#### DATA SHOWN ####

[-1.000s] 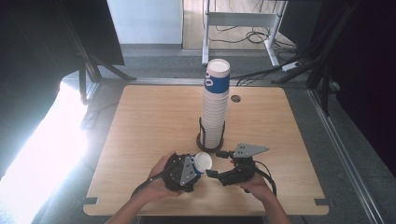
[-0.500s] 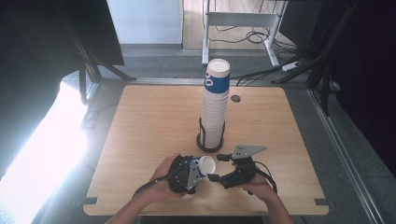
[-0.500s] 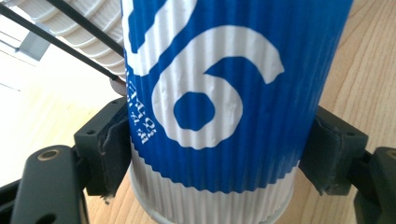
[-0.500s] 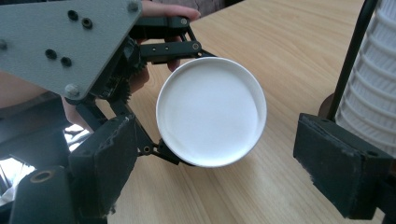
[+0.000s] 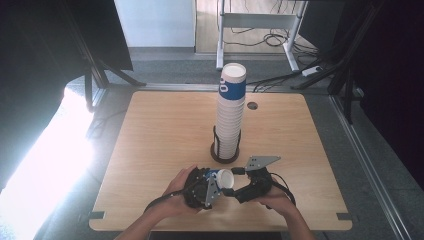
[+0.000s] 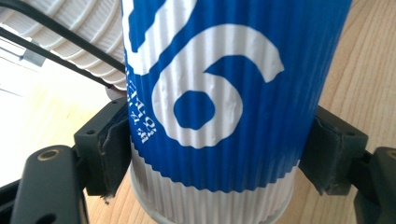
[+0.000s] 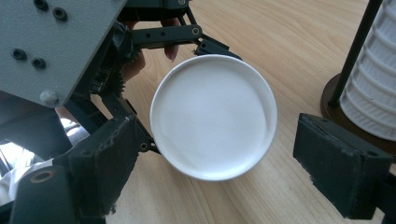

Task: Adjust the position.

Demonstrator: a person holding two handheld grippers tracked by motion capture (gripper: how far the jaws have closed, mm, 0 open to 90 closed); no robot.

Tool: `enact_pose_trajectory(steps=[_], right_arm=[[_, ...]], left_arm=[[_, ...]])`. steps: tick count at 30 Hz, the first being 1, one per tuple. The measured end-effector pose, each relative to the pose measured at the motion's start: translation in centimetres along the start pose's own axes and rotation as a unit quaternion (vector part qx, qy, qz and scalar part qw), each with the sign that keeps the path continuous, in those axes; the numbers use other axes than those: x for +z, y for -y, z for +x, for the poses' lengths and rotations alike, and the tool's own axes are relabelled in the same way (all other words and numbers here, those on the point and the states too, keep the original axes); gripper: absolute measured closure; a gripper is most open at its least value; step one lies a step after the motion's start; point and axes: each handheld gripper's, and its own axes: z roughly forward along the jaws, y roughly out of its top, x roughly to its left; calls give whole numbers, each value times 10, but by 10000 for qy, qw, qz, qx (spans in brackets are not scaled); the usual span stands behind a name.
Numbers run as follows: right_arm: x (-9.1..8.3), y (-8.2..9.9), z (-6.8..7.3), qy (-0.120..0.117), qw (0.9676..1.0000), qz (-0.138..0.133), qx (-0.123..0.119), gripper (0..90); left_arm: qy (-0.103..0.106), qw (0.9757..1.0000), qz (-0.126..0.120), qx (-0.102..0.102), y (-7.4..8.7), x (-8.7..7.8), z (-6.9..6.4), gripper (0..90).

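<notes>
The cup [image 6: 219, 107] is ribbed, blue over most of its wall with a large white figure and small white lettering, and plain white in the band at its lower end. In the right gripper view its round end [image 7: 213, 116] is plain white. The stack [image 5: 230, 117] is white and ribbed, with its top cup blue and white. The stand [image 5: 225, 156] under it is black, with thin black rods. The table [image 5: 160, 130] is light wood with a fine grain. The left claw [image 6: 219, 154] and right claw [image 7: 224, 182] are black, their pads scuffed grey. A grey plate [image 5: 261, 161] tops the right claw.
</notes>
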Motion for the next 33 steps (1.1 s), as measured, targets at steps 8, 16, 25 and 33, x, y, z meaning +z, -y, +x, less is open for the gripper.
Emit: enact_pose_trajectory(steps=[8,16,25,33], right_arm=[[4,-3,2,14,9998,207,-13,141],[8,-4,3,59,9993,372,8,138],[15,-5,4,74,9986,525,27,138],[23,-5,3,91,9978,646,87,213]], left_arm=[[-64,9999,0,135,-5,1,-3,202],[-145,9994,40,325,-9,0,-5,202],[-160,9991,77,391,-10,1,-8,202],[-200,9985,80,501,-14,1,-11,201]])
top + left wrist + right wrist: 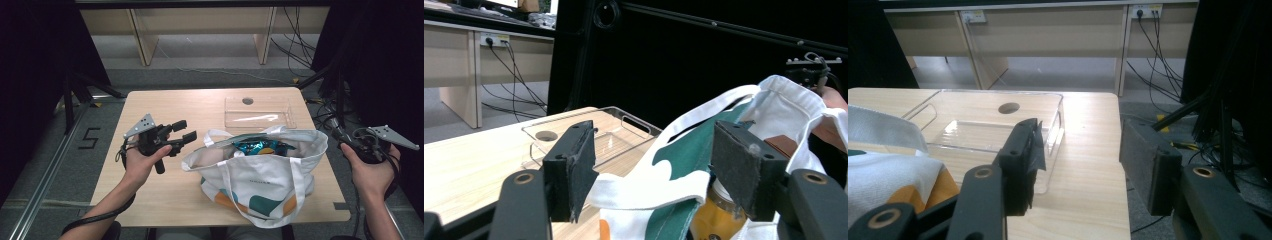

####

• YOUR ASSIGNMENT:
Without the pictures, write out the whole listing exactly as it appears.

• OUTPUT BELOW:
[-1.000s] 
[-0.500s] 
[-0.500s] 
[-0.500s] 
[+0.000s] 
[+0.000s] 
[+0.000s] 

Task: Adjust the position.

Demonstrator: a person holding two handheld grippers tracked by motion capture (gripper: how far the jaws have closed, mm, 0 open to 90 closed); no robot.

Tool: `enact_pose_trajectory(steps=[_], right_arm=[[_, ...]], left_arm=[[_, ...]])`. steps: tick count at 30 Hz, the first being 1, one per tuple. The measured end-effector pose, each relative to the pose measured at the motion's start: translation in centimetres along the start pose's own axes and rotation as a unit quaternion (vector part qx, qy, qz and scalar part qw), each with the sign that keeps the path continuous, in those axes; the numbers use other axes than those: x for +z, y for -y, z for +x, for the poses' lengths and rotations alike, and the tool's own axes are relabelled in the same way (all other words and numbers here, those on the point and the states too, keep the original axes); gripper: absolute measured closure; a gripper is most open at its least value; step one lies a step after the motion's start; point and axes: each handheld gripper's, and its own axes: z roughly forward along the jaws, y roughly out of its top, x roughly to its left; calls give whole numbers, each value times 10, but by 10000 for qy, qw, qz, qx (spans in brackets are not scaled); the usual span stands behind a name.
Numbers run as follows: right_arm: x (-9.1..8.3), y (-8.2..9.9), z (-6.8..7.3), qy (-0.120..0.117), qw (0.9676..1.0000), qz (-0.138..0.133), qx (-0.123..0.119), gripper (0..90); left_arm: qy (-0.103..0.106), qw (0.9757..1.0000), qz (-0.126..0.120), qx (-0.102..0.102), y (-7.4..8.7), x (-8.7..7.8), z (-6.9..6.4), gripper (0..90).

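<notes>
The cup [image 6: 219, 107] is ribbed, blue over most of its wall with a large white figure and small white lettering, and plain white in the band at its lower end. In the right gripper view its round end [image 7: 213, 116] is plain white. The stack [image 5: 230, 117] is white and ribbed, with its top cup blue and white. The stand [image 5: 225, 156] under it is black, with thin black rods. The table [image 5: 160, 130] is light wood with a fine grain. The left claw [image 6: 219, 154] and right claw [image 7: 224, 182] are black, their pads scuffed grey. A grey plate [image 5: 261, 161] tops the right claw.
</notes>
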Motion for the next 33 steps (1.1 s), as measured, targets at steps 8, 16, 25 and 33, x, y, z meaning +z, -y, +x, less is open for the gripper.
Emit: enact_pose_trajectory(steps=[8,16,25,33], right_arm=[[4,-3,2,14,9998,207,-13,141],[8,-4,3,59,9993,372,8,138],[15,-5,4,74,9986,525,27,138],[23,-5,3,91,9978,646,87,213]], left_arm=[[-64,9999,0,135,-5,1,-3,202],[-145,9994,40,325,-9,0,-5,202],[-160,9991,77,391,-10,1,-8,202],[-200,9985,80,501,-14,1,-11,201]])
top + left wrist + right wrist: 

The exercise has been finished.